En conclusion, le programme « Train the Brain » agit non seulement sur le plan psychologique et motivationnel, mais également sur les processus biologiques essentiels au maintien de la santé du cerveau pendant le vieillissement.
Genni Desiato, chercheure postdoctorale à Humanitas, souligne :
« Cette étude réaffirme un concept fondamental : le cerveau est fortement influencé par le mode de vie. Le mouvement, la stimulation cognitive et les relations sociales ont un impact direct et profond sur la santé cérébrale et l’inflammation systémique, jusqu’au niveau moléculaire. »

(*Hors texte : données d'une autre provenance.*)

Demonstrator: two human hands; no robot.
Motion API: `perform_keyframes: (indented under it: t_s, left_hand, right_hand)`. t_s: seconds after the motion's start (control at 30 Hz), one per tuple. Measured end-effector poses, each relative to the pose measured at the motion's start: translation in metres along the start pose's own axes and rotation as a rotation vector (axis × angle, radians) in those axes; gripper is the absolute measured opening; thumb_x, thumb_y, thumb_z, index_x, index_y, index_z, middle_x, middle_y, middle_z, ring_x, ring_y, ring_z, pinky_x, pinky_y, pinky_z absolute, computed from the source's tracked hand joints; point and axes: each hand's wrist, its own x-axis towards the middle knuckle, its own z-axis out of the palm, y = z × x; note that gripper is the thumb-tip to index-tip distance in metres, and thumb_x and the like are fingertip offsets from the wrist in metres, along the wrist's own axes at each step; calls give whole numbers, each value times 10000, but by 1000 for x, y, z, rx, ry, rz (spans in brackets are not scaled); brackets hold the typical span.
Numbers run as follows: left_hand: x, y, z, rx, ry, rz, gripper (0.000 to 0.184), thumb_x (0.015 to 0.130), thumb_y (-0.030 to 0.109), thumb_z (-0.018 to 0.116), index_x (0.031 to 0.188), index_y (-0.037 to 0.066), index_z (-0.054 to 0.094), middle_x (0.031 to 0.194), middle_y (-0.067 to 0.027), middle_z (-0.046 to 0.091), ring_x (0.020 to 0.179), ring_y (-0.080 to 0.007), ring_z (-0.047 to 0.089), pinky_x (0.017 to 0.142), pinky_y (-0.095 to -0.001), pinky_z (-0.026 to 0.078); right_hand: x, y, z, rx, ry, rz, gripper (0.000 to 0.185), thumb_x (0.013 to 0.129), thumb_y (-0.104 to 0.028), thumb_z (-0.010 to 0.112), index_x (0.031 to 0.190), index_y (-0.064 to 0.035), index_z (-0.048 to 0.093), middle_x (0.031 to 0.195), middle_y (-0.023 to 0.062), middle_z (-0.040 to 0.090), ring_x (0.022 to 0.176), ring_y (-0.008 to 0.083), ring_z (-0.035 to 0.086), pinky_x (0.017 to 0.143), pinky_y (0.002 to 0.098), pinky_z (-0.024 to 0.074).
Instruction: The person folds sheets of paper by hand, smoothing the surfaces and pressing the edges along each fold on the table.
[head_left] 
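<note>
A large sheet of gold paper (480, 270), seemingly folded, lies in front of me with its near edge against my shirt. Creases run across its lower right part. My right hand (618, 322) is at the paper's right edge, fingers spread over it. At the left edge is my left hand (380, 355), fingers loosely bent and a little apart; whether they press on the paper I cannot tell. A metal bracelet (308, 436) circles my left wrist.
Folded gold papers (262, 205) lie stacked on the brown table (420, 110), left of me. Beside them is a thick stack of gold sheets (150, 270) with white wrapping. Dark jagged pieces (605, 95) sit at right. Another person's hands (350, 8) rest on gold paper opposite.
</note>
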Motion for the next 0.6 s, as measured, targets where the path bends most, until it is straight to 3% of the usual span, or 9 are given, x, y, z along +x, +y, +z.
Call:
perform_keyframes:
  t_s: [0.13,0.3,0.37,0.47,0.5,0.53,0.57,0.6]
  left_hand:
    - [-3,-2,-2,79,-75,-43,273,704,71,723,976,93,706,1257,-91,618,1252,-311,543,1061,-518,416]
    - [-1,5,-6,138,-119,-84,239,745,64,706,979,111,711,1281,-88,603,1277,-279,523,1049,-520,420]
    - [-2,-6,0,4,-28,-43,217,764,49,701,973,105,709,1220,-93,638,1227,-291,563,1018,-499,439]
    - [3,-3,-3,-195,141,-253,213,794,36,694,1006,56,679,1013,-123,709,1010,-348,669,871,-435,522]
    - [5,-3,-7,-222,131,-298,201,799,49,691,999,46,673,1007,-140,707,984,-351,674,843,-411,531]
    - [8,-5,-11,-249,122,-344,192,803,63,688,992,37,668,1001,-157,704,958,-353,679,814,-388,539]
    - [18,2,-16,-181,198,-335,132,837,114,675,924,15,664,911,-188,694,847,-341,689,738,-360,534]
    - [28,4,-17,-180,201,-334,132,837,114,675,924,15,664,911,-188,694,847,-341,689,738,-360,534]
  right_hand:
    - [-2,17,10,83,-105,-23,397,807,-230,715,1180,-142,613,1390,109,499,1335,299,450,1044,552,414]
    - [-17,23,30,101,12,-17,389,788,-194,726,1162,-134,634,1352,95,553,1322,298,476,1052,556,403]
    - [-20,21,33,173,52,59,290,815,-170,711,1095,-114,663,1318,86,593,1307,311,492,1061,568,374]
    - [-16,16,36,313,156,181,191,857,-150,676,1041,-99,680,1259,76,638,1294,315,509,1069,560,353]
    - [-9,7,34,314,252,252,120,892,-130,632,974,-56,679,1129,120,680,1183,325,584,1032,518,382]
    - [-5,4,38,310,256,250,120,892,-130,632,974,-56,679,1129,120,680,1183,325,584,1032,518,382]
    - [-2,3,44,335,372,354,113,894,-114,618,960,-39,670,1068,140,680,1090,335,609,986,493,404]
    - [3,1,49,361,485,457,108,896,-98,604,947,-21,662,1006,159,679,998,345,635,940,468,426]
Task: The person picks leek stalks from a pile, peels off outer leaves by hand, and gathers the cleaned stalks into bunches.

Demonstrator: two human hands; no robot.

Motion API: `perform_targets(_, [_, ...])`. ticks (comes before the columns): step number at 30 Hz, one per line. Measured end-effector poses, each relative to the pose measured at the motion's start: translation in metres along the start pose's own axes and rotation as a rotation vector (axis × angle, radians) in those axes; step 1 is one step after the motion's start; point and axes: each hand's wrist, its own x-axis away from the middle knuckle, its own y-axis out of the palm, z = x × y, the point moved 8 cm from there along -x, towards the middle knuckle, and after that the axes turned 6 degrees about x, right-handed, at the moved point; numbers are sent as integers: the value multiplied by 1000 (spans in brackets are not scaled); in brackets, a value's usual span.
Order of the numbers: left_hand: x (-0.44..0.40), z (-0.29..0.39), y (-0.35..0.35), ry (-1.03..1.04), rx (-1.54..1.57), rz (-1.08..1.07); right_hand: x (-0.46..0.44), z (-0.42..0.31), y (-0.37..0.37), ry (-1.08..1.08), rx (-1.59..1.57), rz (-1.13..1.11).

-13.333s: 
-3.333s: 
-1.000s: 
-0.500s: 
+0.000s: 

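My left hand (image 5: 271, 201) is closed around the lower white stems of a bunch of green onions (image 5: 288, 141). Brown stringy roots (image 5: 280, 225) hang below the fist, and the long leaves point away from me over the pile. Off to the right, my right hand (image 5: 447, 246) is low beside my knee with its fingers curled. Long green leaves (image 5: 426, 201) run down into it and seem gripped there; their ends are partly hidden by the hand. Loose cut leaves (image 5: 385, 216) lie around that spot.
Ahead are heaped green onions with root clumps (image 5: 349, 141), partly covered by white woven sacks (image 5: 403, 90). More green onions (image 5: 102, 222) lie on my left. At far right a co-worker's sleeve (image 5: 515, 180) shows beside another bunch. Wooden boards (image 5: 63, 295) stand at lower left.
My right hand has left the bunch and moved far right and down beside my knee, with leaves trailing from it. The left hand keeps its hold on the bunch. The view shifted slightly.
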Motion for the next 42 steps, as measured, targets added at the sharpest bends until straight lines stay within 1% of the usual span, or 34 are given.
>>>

Adopter un mode de vie actif, combinant exercice physique régulier et entraînement cognitif, peut ralentir, voire inverser les premiers signes de déclin. Et la bonne nouvelle, selon Humanitas et le Cnr, c’est qu’il n’est jamais trop tard pour commencer : même de simples habitudes quotidiennes comme la marche, la lecture, les jeux de société et le maintien d’une vie sociale active peuvent faire une grande différence. Ces mesures ne sont pas de simples « bonnes pratiques », mais de véritables stratégies préventives accessibles à tous pour bien vieillir.